At March 30th, several vendors, including IBM, Sun, and Cisco, announced an "open cloud manifesto" which pleads for open standards in the cloud. The "open cloud" shall allow choice and flexibility of cloud platforms and cloud providers. A main target is the easy portability of applications. But, if you read that manifesto, you'll find the typical sentences about "openness", "avoiding vendor lock-in", "the need for standards", and so on.
One of the most interesting things with the short and pretty lightweight (to avoid the harsh term of "meaningless") "manifesto" is which vendors are missing in the list of supporters:
Microsoft, Salesforce.com, Amazon, Google
With other words: Several big ones don't participate in that initiative yet. And most of them have established cloud platforms.
That doesn't mean that the noble intention of the initiators of the Open Cloud Manifesto (which isn't that noble given that all of them hope to earn money from the cloud) doesn't make sense. Yes, we need standards. Yes, we need portability of applications between cloud platforms. But some nice words doesn't solve anything.

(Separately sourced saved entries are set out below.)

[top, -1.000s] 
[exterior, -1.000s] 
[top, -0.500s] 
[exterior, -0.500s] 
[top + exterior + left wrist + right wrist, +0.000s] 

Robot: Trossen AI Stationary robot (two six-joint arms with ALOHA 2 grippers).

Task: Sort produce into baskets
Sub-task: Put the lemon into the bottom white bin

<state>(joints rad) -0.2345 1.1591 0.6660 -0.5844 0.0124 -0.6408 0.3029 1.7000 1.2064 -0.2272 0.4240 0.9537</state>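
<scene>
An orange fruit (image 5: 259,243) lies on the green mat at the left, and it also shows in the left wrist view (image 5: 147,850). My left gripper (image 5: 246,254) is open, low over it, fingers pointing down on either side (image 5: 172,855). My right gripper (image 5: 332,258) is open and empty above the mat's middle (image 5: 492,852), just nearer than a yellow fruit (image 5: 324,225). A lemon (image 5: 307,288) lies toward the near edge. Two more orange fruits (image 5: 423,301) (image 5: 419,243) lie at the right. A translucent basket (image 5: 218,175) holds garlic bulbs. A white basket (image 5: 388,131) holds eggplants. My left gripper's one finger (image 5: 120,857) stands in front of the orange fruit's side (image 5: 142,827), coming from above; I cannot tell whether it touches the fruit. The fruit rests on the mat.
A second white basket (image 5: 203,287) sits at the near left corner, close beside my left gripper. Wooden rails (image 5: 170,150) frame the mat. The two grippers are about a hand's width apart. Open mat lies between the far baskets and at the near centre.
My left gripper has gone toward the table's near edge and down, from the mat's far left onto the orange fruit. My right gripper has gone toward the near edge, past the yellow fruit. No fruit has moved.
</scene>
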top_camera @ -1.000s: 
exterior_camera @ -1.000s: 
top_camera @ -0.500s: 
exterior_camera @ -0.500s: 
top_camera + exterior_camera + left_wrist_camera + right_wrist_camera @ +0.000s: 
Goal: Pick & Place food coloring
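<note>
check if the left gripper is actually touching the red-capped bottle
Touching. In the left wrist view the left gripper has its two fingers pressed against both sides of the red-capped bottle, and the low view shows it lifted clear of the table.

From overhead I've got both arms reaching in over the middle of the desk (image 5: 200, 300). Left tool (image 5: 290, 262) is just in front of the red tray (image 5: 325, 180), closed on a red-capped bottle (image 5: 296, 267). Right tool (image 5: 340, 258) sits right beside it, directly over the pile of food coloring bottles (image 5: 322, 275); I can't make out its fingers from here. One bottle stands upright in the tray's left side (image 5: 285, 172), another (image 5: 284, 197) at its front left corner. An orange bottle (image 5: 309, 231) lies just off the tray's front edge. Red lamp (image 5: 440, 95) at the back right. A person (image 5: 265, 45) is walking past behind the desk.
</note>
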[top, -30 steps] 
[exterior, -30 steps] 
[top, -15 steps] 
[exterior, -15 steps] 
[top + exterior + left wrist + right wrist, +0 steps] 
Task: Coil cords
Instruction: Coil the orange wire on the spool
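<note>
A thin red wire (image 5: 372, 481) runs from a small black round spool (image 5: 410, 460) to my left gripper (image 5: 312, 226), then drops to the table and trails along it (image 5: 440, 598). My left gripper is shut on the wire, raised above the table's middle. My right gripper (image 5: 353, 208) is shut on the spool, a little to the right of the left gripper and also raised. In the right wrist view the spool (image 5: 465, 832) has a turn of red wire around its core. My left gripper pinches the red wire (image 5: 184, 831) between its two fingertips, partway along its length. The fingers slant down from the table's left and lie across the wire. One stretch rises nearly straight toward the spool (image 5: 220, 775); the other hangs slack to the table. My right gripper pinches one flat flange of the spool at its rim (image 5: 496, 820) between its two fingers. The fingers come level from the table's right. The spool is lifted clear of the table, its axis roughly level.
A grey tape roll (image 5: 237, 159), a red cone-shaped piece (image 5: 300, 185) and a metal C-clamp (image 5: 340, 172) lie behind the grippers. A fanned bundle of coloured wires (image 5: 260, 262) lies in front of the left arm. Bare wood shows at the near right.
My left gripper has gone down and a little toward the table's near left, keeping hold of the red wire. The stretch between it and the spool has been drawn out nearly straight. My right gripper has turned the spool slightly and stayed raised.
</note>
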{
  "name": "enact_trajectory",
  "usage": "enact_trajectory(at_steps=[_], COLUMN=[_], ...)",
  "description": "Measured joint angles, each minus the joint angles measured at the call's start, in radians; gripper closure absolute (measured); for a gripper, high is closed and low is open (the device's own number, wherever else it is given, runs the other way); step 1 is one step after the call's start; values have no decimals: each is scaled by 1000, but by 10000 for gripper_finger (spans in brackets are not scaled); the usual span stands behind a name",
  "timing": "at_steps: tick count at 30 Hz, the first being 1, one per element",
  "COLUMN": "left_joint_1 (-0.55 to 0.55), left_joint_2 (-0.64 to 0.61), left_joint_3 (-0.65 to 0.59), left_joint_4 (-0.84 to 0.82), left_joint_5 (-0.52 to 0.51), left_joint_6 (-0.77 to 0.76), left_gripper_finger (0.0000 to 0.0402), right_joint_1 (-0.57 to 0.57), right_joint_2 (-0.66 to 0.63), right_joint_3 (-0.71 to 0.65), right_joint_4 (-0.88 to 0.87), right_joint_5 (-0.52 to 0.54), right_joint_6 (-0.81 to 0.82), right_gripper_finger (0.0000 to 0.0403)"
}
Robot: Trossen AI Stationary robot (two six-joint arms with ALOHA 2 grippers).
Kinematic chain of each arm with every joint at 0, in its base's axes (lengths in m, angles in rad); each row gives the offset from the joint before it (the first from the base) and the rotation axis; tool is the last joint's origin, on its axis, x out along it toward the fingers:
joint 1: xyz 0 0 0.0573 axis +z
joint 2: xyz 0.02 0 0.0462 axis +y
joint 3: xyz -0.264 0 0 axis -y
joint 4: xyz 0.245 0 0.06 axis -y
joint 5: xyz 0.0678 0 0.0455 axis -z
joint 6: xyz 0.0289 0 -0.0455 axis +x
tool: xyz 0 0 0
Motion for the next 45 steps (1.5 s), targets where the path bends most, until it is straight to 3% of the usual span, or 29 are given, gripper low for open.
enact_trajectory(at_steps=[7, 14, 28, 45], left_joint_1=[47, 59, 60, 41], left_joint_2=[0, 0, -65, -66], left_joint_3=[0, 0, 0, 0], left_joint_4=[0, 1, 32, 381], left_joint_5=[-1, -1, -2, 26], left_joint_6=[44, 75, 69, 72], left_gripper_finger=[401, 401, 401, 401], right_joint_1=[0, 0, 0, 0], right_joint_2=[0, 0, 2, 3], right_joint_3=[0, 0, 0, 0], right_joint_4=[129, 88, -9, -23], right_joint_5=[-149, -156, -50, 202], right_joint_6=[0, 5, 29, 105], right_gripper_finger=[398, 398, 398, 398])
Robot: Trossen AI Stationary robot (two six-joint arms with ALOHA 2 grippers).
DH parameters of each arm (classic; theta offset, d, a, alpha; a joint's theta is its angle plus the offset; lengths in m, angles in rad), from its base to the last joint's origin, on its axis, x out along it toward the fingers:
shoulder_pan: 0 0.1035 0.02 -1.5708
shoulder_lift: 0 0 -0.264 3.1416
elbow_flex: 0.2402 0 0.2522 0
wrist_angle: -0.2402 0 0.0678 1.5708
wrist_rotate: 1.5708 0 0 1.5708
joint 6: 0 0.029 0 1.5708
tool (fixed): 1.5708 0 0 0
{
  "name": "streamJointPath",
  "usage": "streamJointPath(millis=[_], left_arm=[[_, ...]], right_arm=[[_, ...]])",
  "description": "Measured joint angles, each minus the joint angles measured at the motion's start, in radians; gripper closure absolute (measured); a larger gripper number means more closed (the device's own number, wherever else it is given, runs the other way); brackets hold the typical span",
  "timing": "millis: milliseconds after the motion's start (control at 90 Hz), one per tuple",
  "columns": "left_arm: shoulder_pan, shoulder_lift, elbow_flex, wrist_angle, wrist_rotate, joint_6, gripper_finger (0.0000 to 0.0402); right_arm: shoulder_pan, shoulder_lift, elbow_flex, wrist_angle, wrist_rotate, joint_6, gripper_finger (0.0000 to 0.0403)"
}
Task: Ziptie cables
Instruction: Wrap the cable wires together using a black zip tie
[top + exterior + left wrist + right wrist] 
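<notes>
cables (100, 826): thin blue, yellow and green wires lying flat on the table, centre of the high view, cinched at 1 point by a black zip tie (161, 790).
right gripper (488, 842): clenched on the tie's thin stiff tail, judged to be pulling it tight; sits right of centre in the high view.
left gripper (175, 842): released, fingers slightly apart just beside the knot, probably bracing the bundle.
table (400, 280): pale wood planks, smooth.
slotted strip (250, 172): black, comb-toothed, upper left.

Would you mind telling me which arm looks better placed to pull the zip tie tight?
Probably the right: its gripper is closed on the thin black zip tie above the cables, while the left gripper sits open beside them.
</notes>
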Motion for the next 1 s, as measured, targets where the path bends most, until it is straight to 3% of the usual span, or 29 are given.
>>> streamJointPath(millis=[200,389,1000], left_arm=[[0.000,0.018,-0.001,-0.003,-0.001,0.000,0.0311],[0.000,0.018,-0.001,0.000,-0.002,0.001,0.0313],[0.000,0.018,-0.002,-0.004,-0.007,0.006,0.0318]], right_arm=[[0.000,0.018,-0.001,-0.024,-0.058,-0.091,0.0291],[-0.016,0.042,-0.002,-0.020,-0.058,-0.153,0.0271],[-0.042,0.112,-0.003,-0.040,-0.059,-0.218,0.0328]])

What we really need are standardizations. For the application packaging, for cloud governance, for cloud management and monitoring, and so on... In some areas we might reuse existing standards like SAML for identity federation, in other areas standards are still missing. Thus, instead of talking about a "cloudy" target of an open cloud world, there should be precise actions. And these should take place in the existing standard bodies like OASIS, W3C, and so on.
Standards are important - not only to the cloud. At the European Identity Conference, May 5th to 8th in Munich, there will be a OASIS pre-conference workshop - and there will be a lot of discussion around the Identity and Governance standards which are required for IAM and GRC, as well for internal services as the cloud. Cloud Governance won't work without such standards.